Exercise instructions
Pick out all lines in the listing holding the string "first" and copy them.
---- Data section
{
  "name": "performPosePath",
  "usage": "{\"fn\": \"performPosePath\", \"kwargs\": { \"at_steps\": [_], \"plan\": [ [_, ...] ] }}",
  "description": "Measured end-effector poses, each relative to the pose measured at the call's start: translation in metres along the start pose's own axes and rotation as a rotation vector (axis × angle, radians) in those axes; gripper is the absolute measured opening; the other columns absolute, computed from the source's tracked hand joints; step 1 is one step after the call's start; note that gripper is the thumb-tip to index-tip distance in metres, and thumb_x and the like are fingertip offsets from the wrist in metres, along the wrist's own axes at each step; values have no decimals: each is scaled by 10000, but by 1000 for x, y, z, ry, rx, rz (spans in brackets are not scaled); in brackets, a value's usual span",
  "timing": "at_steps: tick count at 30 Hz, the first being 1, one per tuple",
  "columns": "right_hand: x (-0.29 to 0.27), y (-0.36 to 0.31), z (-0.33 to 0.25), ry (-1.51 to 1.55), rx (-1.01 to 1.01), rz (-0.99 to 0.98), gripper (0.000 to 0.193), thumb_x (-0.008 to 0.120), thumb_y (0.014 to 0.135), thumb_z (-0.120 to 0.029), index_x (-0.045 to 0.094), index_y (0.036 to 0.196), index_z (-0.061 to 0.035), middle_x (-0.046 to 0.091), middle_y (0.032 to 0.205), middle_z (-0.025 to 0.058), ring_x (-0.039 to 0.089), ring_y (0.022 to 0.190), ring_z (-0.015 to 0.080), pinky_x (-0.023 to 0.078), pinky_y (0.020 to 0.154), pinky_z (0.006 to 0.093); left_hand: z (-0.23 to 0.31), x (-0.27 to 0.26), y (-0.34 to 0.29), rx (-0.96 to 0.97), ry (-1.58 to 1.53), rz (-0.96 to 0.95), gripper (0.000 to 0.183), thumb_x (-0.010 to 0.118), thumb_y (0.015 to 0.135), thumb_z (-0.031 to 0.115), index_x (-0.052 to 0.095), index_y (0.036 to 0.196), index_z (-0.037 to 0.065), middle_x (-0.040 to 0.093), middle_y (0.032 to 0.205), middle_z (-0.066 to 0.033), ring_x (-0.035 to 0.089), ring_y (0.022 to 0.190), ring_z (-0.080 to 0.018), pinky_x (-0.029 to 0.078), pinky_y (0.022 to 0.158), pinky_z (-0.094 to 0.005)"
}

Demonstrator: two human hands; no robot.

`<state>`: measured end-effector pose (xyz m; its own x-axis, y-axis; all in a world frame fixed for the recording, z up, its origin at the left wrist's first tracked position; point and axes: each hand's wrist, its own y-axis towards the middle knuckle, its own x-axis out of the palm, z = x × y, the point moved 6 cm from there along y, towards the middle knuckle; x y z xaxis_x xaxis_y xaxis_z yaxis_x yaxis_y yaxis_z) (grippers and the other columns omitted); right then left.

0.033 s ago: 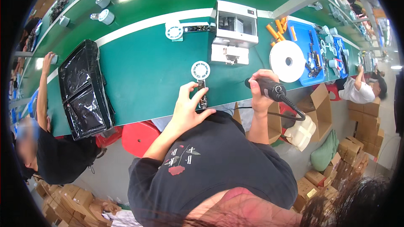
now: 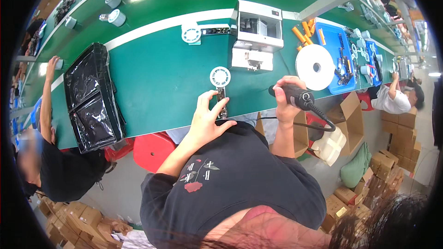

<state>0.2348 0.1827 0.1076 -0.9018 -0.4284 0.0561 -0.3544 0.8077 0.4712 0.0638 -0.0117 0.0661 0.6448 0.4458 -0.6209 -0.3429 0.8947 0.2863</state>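
Note:
At the near edge of the green table my left hand [image 2: 206, 117] is closed on a small device, its thumb and fingers pinching the narrow dark handle with exposed electronics. The device's round white slotted head [image 2: 220, 77] points away from me and lies on the table. Off to the right, my right hand [image 2: 287, 103] wraps round a black electric screwdriver [image 2: 299, 97], held above the table edge and apart from the device. A black cord curves down from its rear end. The screwdriver's tip cannot be made out.
Beyond my hands stands a white box-shaped machine [image 2: 258, 32], with a similar white device [image 2: 191, 33] to its left. A white disc [image 2: 315, 67] and a blue tray [image 2: 347, 86] of parts are at right. Black plastic-wrapped trays [image 2: 93, 99] lie left, near a co-worker's arm [image 2: 46, 96].

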Motion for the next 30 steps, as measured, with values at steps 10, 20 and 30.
{"fn": "performPosePath", "kwargs": {
  "at_steps": [10, 20, 30],
  "plan": [
    [3, -1, 4, -88, -19, 38, 364, 800, 909, -19, 616, 1221, 8, 704, 1017, 132, 685, 835, 182, 590, 783, 319, -23, 12, -16, 10, -123, 18, 517, 926, 806, 146, 745, 1276, 28, 598, 1439, -227, 690, 1213, -373, 625, 1000, -440],
    [8, 4, 3, -90, -1, 29, 345, 802, 927, -57, 625, 1215, 13, 710, 963, 137, 694, 786, 208, 592, 746, 331, -31, 17, -8, 84, -51, 0, 644, 985, 755, 290, 761, 1323, 87, 599, 1399, -182, 652, 1234, -333, 630, 980, -425],
    [18, 65, -35, 267, -27, 29, 286, 756, 1007, -94, 567, 1210, -26, 680, 887, 170, 603, 633, 198, 551, 605, 339, -37, 21, -8, 74, -123, -47, 676, 980, 772, 290, 736, 1369, 92, 538, 1459, -203, 660, 1271, -343, 643, 1027, -440]
  ]
}}
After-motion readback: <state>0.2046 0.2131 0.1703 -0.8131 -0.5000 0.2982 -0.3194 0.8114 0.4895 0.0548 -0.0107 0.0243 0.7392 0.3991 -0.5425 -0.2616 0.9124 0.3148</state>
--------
Problem solution
  "timing": "at_steps: tick count at 30 Hz, the first being 1, one per tuple",
`<state>`: measured end-effector pose (xyz m; its own x-axis, y-axis; all in a world frame fixed for the recording, z up, its origin at the left wrist's first tracked position; point and axes: each hand's wrist, its own y-axis towards the middle knuckle, its own x-axis out of the palm, z = x × y, the point moved 6 cm from there along y, towards the middle knuckle; x y z xaxis_x xaxis_y xaxis_z yaxis_x yaxis_y yaxis_z) (grippers and the other columns omitted); right then left.

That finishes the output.